Tom Boyer

From London

London. Unser freier Mitarbeiter Tom Boyer absolviert nach seinem Abi einen einjährigen Freiwilligendienst in London und schreibt nun eine Kolumne darüber.

An einem heißen Sommertag setzte ich mich nach dem Joggen im Park unter einen Baum und lauschte dem beruhigenden Plätschern der nahegelegenen Fontänen in meinem Lieblings-abschnitt des Hyde Parks. Dabei fielen mir die Socken eines jungen Mannes auf. Ich erkannte ein schwarzes P in altertümlich verzierter Schrift - das Logo einer Fashionmarke eines deutschen Youtubers. Ich ging auf den jungen Mann zu und fragte: “Are these socks from the Brand “Peso”?” René - so der Name des Mannes - antworte auf Englisch, aber mit einem auffällig deutschen Akzent. Nach zwei Worten unterbrach ich ihn, dass er auf Deutsch weiterreden könne. Wie sich herausstellte, war der Osnabrücker Student - „the tall one“, wie ich ihn später nannte - während seiner Semesterferien in London unterwegs.

Die folgenden Wochen waren wir zusammen feiern, Bouldern, in Museen oder beim Karneval. Dass ich ihn nach den Socken fragte, war natürlich in erster Linie ein Vorwand, Rene kennenzulernen, auch wenn es mich tatsächlich interessierte, ob Socken eines deutschen Youtubers in London ein Ding sind.

Auch wenn ich immer schon extrovertiert war, hier in London hat sich das noch einmal gesteigert. Die eben geschilderte Situation ist charakteristisch für die ersten Monate. Ich gehe auf Menschen zu, will erfahren was sie antreibt, was sie denken und warum sie es denken. Ich bin neugierig. Ich will den Ort, an dem ich bin, und seine Menschen verstehen. Dabei lerne ich auch mich besser kennen.
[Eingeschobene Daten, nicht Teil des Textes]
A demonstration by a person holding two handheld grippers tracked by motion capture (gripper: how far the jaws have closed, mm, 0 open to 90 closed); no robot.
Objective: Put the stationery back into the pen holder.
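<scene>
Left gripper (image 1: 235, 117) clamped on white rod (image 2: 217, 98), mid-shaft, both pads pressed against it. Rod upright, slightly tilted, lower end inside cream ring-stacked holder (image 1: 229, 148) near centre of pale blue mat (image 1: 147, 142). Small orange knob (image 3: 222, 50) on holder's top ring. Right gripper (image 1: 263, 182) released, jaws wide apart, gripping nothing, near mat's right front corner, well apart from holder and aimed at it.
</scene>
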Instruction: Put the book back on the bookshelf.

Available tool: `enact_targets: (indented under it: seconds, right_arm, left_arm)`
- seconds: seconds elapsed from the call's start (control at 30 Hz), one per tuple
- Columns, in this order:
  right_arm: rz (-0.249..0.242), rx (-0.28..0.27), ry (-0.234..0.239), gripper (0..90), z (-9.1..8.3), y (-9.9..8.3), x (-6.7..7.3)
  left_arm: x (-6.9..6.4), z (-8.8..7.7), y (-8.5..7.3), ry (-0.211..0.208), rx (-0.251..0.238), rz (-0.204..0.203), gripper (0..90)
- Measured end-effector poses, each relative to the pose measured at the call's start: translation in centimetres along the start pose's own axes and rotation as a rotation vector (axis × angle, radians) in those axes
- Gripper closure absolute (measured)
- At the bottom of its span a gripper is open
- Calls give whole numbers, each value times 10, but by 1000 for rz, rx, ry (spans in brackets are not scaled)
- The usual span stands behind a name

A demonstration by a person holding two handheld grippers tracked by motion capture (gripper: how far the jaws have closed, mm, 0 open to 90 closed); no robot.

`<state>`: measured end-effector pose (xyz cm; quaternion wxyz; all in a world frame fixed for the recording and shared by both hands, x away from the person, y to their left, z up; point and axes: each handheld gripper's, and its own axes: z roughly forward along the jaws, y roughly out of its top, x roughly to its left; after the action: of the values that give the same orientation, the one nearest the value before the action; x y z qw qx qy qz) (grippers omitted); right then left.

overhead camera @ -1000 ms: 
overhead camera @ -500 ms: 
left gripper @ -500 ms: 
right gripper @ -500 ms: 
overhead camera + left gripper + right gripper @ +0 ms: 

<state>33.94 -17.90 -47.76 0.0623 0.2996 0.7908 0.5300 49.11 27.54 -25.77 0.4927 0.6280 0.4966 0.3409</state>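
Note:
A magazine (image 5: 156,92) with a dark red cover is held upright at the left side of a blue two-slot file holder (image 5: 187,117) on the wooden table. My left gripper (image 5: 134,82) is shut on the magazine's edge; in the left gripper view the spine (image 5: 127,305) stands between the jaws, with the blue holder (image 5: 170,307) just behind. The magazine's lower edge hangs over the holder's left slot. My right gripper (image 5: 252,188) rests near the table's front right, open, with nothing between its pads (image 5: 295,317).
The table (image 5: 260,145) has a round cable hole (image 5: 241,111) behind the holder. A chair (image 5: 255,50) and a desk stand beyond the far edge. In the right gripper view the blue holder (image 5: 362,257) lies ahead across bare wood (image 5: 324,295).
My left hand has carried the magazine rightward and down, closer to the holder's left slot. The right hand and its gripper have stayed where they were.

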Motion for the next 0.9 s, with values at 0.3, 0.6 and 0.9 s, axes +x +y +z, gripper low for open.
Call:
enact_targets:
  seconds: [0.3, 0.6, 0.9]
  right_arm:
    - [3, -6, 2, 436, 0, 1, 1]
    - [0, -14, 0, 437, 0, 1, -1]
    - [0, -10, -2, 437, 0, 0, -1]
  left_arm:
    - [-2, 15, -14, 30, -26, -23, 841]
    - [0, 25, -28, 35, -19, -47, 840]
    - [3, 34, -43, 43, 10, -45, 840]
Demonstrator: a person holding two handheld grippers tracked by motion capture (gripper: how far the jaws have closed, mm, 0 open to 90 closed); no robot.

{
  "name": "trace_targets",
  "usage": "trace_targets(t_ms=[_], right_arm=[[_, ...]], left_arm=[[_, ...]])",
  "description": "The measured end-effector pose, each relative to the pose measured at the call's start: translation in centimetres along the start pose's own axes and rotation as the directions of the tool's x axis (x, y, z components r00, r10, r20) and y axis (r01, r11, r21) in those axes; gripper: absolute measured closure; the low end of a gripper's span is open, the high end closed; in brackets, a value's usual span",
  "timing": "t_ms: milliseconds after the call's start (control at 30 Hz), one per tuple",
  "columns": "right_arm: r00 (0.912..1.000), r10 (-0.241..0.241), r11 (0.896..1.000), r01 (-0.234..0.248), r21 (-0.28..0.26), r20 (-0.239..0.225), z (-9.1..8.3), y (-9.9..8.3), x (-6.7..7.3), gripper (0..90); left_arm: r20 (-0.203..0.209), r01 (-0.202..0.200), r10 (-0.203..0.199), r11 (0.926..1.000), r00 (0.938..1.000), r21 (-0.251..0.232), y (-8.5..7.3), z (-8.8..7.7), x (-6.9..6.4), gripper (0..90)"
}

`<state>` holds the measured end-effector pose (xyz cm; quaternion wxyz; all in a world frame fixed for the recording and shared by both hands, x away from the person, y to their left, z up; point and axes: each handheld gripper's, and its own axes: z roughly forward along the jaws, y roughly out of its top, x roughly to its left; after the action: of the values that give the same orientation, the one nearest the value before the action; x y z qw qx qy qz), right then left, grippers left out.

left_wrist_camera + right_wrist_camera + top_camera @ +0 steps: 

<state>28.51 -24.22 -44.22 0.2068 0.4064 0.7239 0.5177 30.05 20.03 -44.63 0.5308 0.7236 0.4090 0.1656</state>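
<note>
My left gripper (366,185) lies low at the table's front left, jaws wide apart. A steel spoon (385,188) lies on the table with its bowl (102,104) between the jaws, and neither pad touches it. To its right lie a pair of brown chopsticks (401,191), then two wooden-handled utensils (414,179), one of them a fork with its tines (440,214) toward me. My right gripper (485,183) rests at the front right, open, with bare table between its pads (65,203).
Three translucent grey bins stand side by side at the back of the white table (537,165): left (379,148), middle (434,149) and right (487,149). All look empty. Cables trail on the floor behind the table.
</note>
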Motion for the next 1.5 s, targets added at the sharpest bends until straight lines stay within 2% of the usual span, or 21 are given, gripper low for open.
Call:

Theoretisch kann ich sein wer ich will, keiner kennt mich. An einem fremden Ort ist es in gewisser Weise möglich zu sehen, wie zufrieden man wirklich mit sich selbst ist. Wie sehr habe ich mich verändert? Möchte ich mich, vielleicht sogar nur unbewusst, von mir selbst und von alten Verhaltensweisen entfernen? Wie beeinflusst mich der neue Ort?

Aber London hat mich nicht nur neugieriger gemacht, sondern auch toleranter. Auch wenn ich vorher mit anderen Ansichten und Meinungen umgehen konnte, fällt es mir hier wesentlich einfacher – fast – jede andere Meinung und Einstellung nachzuvollziehen. Ob politisch, religiös oder gesellschaftlich.

Vorher habe ich mich in Meinungsaustauschen häufig selbst ohne Grund unter Druck gesetzt.

Jetzt bin ich entspannter, vergleiche mich weniger mit anderen.

Interessanterweise hat diese neue Entspanntheit den Aufenthalt in London mittlerweile in einer Älterwerden im Schnelldurchlauf verwandelt. Erst war die Devise, möglichst viele Menschen kennenzulernen. Daraus entwickeln sich dann teils Freundschaften und teils verliefen Bekanntschaften ins Nichts.

Je länger der Aufenthalt aber andauerte, desto weniger motiviert war ich irgendwann, Menschen so offensiv wie über die Socken-Attacke anzusprechen. Ich ließ mehr auf mich zukommen und war gespannt, was sich ohne Anstrengung ergeben würde. Im Hinterkopf war dabei auch der Gedanke, dass ich in wenigen Wochen weiterziehen werde.

So entwickelte sich von Verhalten von kindlicher Neugier und Direktheit zu einer gewissen Zurückhaltung: Ich wollte nicht mehr zu viel in kurz andauernde Beziehungen investieren. Dieses Verhalten ähnelt dem von Menschen im Alter meiner Eltern. Die sind um die 60. So wurde ich hinsichtlich meiner Art und Weise Menschen kennzulernen in sechs Monaten um die 40 Jahre älter.

Und ich hoffe, diesen neuen Charakterzug entspannter Offenheit gepaart mit ernsthafter Neugier an Menschen in meinem Leben beizubehalten und zu kultivieren. Ich denke, er wird mich an viele fremde Orte bringen und erlaubt es mir, neue Menschen und Kulturen kennenzulernen. Er wird mir zeigen, was Leben wirklich bedeutet.